I think it's because I block ip addresses, that track your data, on the
laptop.

------
roomey
If you are concerned you aren't getting all your data from google, if you live
in Europe this probably applies:
[https://www.dataprotection.ie/docs/Accessing-Your-
Personal-I...](https://www.dataprotection.ie/docs/Accessing-Your-Personal-
Information/r/14.htm)

Accessing Your Personal Information

How can I see what information a body or company holds about me? Under Section
3 of the Data Protection Acts, you have a right to find out, free of charge,
if a person (an individual or an organisation) holds information about you.
You also have a right to be given a description of the information and to be
told the purpose(s) for holding your information.

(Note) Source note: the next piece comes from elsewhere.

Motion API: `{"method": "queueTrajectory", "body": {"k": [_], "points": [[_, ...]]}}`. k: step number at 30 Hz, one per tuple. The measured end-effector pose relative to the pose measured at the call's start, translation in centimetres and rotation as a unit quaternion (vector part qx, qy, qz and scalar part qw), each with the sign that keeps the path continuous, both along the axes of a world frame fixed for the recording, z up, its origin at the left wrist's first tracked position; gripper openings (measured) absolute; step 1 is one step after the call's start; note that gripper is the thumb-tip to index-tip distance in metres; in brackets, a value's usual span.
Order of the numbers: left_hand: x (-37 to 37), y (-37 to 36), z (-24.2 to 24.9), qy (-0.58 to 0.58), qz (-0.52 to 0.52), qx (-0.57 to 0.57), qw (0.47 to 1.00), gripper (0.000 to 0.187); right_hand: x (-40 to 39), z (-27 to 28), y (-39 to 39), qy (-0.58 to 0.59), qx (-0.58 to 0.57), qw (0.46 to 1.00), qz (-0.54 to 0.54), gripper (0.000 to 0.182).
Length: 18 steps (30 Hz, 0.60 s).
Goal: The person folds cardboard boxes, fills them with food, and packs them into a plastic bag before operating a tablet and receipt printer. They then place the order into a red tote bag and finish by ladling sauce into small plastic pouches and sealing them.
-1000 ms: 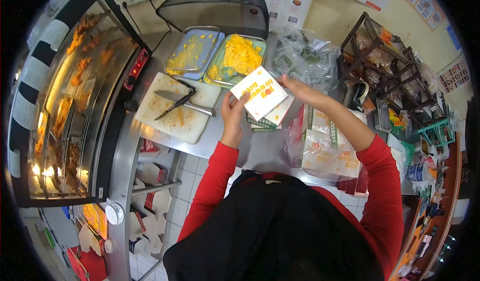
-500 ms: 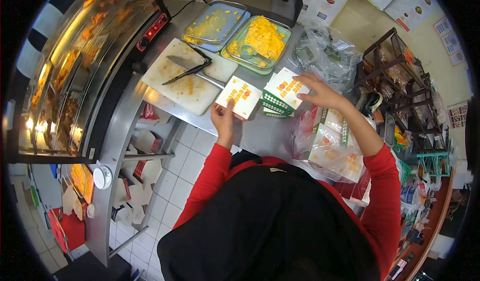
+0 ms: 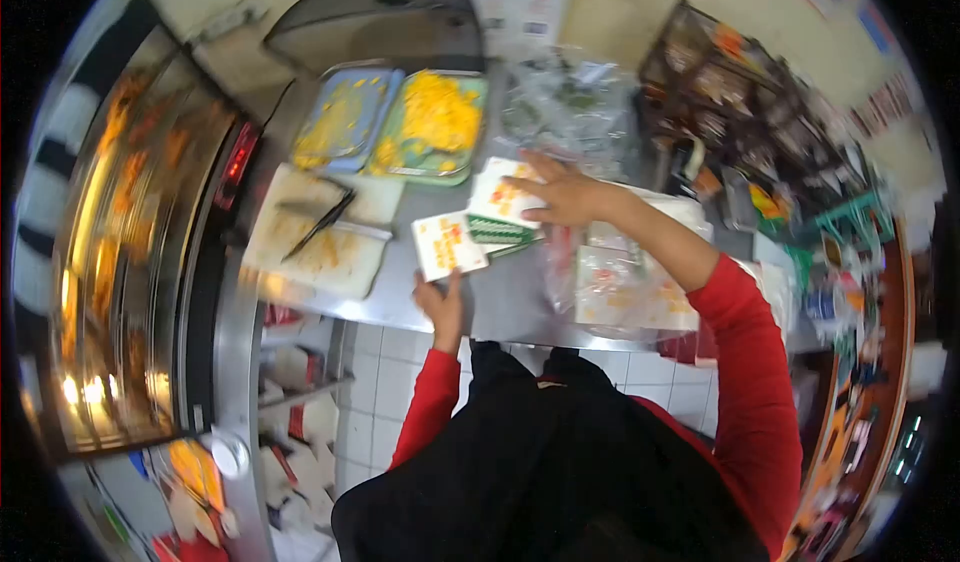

You must make the request in writing. The person must send you the information
within 21 days.

Under Section 4 of the Data Protection Acts, 1988 and 2003, you have a right
to obtain a copy, clearly explained, of any information relating to you kept
on computer or in a structured manual filing system or intended for such a
system by any entity or organisation. All you need to do is write to the
organisation or entity concerned and ask for it under the Data Protection
Acts. Your request could read as follows:

Dear ... I wish to make an access request under Section 4 of the Data
Protection Acts 1988 and 2003 for a copy of any information you keep about me,
on computer or in manual form in relation to.... (Fill in as much information
as possible to assist the organisations to locate the data that you are
interested in accessing e.g. customer account number, staff number, or PPS
number (if you are writing to a public sector organisation such as the Revenue
Commissioners or the Department of Social Protection)).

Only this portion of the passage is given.